Which lines of the data contain the string "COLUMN"? Show each of them.
------ DATA SHOWN ------
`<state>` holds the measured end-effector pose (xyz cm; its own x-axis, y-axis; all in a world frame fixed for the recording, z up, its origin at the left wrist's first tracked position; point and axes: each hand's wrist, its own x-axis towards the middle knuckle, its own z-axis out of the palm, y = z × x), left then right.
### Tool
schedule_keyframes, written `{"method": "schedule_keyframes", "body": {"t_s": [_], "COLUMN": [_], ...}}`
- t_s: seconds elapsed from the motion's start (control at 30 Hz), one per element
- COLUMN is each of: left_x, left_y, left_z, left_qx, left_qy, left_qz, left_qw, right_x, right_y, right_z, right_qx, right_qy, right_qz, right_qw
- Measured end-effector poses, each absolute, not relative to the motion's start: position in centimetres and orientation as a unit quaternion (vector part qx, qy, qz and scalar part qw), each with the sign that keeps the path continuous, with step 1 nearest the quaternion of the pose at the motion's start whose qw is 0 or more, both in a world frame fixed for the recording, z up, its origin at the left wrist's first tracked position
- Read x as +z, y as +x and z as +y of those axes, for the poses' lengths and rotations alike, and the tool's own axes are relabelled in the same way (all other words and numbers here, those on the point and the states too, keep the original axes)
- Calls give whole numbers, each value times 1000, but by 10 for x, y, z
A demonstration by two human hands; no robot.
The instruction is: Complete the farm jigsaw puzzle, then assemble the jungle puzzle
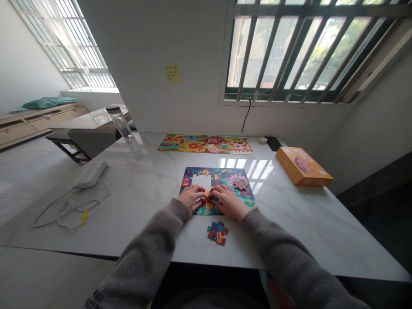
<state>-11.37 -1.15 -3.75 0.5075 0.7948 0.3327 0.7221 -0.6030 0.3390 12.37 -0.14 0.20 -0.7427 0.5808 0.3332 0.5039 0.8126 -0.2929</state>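
Observation:
A jigsaw puzzle (189, 169) with a dark blue, colourful picture lies flat on the table, with a white gap in its upper left part. My left hand (193, 197) is over the lower left of it, fingers curled in. From the right, my right hand (229, 201) reaches across it with bent fingers. Between the fingertips of both hands is a puzzle piece (206, 194), largely hidden by them. One loose puzzle piece (240, 184) rests on top of the puzzle at the right. Nearer my body, several joined or overlapping pieces (218, 233) lie on the tabletop.
Behind the puzzle lies a long finished-looking farm puzzle (206, 144). An orange box (302, 166) stands at the right, near a black flat object (273, 143). To the left are a white power strip with cable (92, 174) and a glass bottle (120, 122) on the white table (144, 193).

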Motion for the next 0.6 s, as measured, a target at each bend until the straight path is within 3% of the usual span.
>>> {"method": "schedule_keyframes", "body": {"t_s": [0.2,0.6], "left_x": [-33,-24], "left_y": [-111,-108], "left_z": [-16,-20], "left_qx": [241,237], "left_qy": [860,858], "left_qz": [442,450], "left_qw": [84,79], "right_x": [17,24], "right_y": [138,152], "right_z": [-29,-101], "right_qx": [65,109], "right_qy": [-320,-333], "right_qz": [-922,-933], "right_qw": [207,88]}}
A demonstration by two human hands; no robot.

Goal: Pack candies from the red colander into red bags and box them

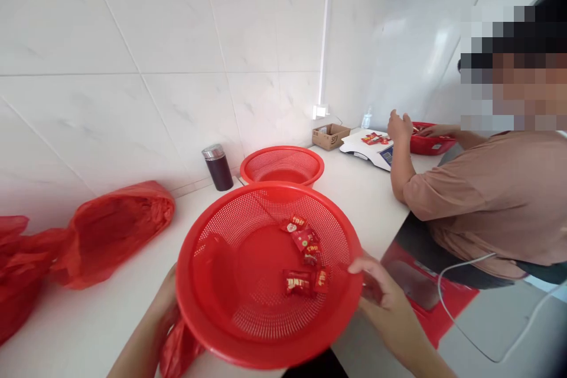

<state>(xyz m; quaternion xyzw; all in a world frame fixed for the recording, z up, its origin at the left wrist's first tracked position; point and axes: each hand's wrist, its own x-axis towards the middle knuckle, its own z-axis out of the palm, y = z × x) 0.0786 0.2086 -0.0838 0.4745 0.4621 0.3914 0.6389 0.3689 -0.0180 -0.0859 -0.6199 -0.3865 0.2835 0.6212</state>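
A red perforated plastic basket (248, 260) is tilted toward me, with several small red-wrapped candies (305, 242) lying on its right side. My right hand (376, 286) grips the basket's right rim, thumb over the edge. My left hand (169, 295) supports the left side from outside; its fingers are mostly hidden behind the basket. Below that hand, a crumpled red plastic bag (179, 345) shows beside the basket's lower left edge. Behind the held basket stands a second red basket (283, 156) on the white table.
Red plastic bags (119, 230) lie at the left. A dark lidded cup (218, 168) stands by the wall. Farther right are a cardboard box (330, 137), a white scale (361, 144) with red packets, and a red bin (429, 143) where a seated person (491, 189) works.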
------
EXERCISE RESPONSE:
schedule_keyframes, written `{"method": "schedule_keyframes", "body": {"t_s": [_], "COLUMN": [_], ...}}`
- COLUMN is each of: left_x, left_y, left_z, left_qx, left_qy, left_qz, left_qw, right_x, right_y, right_z, right_qx, right_qy, right_qz, right_qw

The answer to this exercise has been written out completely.